Shane Gersich made his NHL debut Wednesday. (Katherine Frey/The Washington Post)

Barry Trotz’s advice to Shane Gersich was to just play as naturally as he could — “Don’t get paralyzed by thinking, ‘I can’t make a mistake,’ ” Trotz said he told the rookie about to make his NHL debut. The Washington Capitals coach wanted to get a glimpse of what he has in Gersich, who just signed with Washington on Friday after three seasons at the University of North Dakota. Gersich followed Trotz’s orders, seemingly fearless as he sped toward the net with every shift, coming oh-so-close to a goal on several occasions. And by the end of the game, Trotz had seen enough to want more.

“I was really impressed with him,” Trotz said. “First game, if he’s got better than that, I’m really excited for sure.”

In a penalty-heavy game, Gersich played just 8:52 because he’s not on any special teams and Trotz didn’t deploy him immediately coming out of a power play or penalty kill. But Gersich made the most of his time with three shots on goal and two attempts blocked in the Capitals’ 3-2 overtime win against the New York Rangers. Trotz has acknowledged that he’s still undecided on his bottom-six forward corps for the postseason, and Gersich’s impressive debut likely earned him a second game in the lineup, Friday against the Carolina Hurricanes, and he could vault himself into the competition for playoff playing time.

“I loved it,” Trotz said. “I thought he was dangerous. Every time I put him on the ice, he seemed to create something. He was picking guys’ pockets. He was getting to those areas. His speed is undeniable. He’s got some good hockey sense. It was a really good game for him.”

Said Gersich: “I actually felt really good. I’m probably playing on a lot of adrenaline right now.”

Though Washington had won Monday’s game against New York, 4-2, Trotz still made several changes to his bottom two lines before the teams met again Wednesday. With postseason-bound opponents coming up on the Capitals’ schedule, Trotz wants to use some of those final regular season games as playoff dress rehearsals. To continue experimenting with what mix of players he likes best on the third and fourth lines, Trotz scratched wingers Jakub Vrana and Brett Connolly, two of the team’s more productive players this season. Gersich played with third-line center Lars Eller and right wing Devante Smith-Pelly, one of the forwards seemingly still in competition to solidify his postseason lineup spot.

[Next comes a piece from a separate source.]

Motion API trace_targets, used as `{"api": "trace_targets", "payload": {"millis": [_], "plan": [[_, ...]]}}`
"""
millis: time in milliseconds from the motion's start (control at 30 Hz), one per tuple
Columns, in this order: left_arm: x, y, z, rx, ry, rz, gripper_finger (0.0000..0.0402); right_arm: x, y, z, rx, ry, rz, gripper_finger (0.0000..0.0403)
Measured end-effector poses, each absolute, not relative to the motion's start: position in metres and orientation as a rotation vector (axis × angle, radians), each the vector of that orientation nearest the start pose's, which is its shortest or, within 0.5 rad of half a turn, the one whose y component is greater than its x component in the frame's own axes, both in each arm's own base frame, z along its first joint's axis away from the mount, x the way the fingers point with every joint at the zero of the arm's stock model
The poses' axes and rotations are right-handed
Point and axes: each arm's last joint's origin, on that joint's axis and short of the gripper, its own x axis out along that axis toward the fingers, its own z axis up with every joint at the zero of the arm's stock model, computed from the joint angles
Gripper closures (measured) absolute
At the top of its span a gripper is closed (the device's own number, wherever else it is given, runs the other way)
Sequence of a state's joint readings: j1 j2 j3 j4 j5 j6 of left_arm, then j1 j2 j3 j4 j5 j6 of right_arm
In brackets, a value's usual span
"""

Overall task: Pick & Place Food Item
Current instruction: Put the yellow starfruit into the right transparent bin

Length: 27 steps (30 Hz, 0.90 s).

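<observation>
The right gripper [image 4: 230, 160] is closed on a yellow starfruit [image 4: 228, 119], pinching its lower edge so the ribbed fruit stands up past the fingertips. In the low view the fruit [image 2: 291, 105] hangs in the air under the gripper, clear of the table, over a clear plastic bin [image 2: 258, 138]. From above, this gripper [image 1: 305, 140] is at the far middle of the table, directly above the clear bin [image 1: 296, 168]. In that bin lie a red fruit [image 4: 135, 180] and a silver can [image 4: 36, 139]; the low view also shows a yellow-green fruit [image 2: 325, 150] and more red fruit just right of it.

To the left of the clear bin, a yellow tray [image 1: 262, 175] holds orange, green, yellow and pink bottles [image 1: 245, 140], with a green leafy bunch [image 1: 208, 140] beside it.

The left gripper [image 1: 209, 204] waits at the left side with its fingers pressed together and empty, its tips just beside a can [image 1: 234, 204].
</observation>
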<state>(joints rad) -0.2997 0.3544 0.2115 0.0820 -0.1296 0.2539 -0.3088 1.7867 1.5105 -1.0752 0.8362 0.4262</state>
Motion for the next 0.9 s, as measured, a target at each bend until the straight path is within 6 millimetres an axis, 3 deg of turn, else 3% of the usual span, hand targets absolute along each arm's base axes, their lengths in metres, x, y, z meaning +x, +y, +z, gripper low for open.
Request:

Trotz had wings Chandler Stephenson and Alex Chiasson beside fourth-line center Jay Beagle, and though Chiasson got 1:38 of power-play time, he still finished with the least time on ice (6:36). The Capitals intend to recall Travis Boyd from the American Hockey League next week, and it’s possible he will center the fourth line with Beagle as his right wing. That potentially leaves three spots on the bottom-six wings for six players, a stiff competition for Gersich, who has been on the roster for less than a week. But his speed could be an asset for a team that has occasionally struggled against faster teams.

“I think he played really well,” Eller said. “He brought a lot of energy, and he was winning battles. He was always trying to go forward or go to the net. So he was pretty easy to play with from my standpoint. I think he did great with the opportunity he was given.”